* [WORK TASK]: An exact copy is required of the lines from the one with "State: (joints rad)" through the last line of the material below, and of nothing else.

* [EXTRACTED ENTRIES]:

+---+

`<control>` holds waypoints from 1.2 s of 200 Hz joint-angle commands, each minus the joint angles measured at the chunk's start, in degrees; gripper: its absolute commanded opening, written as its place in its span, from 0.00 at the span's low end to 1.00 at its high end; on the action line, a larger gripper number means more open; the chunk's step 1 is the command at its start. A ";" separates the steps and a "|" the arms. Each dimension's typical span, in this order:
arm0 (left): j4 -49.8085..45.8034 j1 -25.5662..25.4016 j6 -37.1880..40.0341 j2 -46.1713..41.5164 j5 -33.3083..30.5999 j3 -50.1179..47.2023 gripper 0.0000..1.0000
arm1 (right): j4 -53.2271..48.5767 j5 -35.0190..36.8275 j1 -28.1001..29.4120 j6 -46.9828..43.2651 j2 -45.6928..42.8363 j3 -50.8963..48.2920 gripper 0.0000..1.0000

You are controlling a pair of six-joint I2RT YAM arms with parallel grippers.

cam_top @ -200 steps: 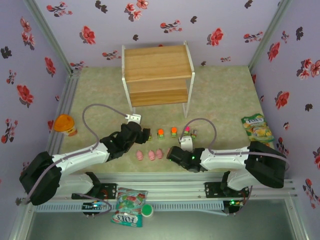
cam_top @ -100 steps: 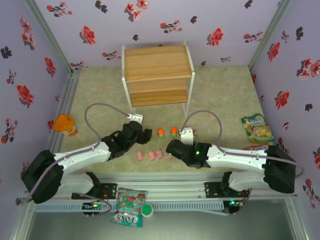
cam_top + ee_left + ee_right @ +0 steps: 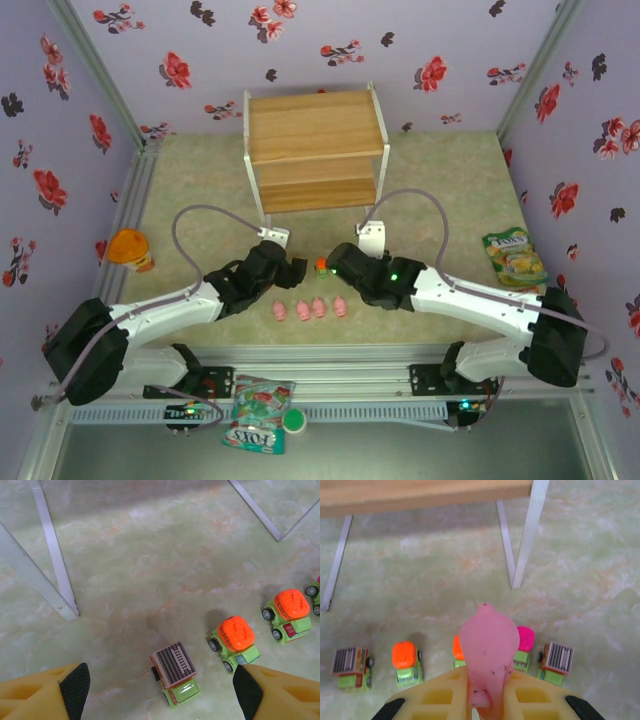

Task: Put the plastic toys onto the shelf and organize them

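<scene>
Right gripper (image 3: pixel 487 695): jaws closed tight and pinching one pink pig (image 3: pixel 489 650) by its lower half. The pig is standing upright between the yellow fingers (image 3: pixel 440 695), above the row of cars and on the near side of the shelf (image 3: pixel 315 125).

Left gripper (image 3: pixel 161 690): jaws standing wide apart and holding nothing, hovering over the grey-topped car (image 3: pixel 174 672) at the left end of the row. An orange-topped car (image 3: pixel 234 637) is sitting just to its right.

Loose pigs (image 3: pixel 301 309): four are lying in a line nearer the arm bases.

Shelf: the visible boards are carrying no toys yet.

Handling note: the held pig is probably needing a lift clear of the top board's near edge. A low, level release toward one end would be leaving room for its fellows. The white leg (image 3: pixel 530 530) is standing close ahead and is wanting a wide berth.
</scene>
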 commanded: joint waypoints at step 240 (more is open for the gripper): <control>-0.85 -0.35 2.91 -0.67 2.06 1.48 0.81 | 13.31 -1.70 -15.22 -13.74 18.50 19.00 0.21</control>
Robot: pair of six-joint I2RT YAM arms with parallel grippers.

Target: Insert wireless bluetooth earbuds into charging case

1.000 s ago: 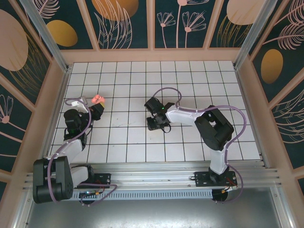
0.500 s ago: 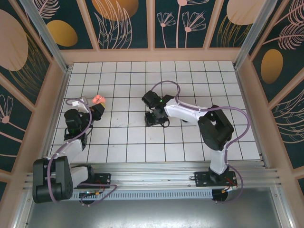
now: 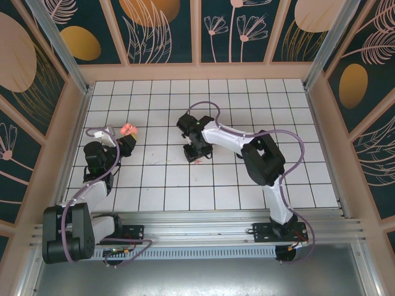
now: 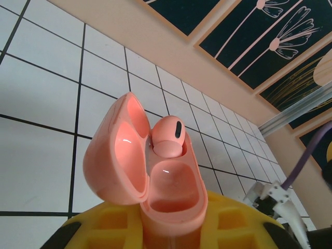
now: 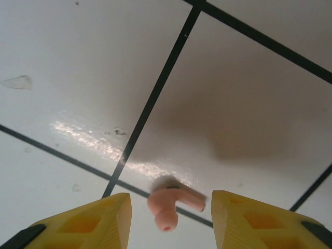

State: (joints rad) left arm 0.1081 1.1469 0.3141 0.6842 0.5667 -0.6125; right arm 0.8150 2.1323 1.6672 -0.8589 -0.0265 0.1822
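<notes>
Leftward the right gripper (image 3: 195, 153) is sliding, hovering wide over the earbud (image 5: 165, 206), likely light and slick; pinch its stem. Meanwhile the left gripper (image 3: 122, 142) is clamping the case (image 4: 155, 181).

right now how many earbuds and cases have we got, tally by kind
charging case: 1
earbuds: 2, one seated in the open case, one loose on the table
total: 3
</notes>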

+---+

* [RESPONSE]:
State: (joints rad) left arm 0.1081 1.1469 0.3141 0.6842 0.5667 -0.6125; right arm 0.8150 2.1323 1.6672 -0.8589 -0.0265 0.1822
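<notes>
Leftward the right gripper (image 3: 195, 153) is sliding, hovering wide over the earbud (image 5: 165, 206), likely light and slick; pinch its stem. Meanwhile the left gripper (image 3: 122, 142) is clamping the case (image 4: 155, 181).

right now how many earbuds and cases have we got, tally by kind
charging case: 1
earbuds: 2, one seated in the open case, one loose on the table
total: 3
</notes>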

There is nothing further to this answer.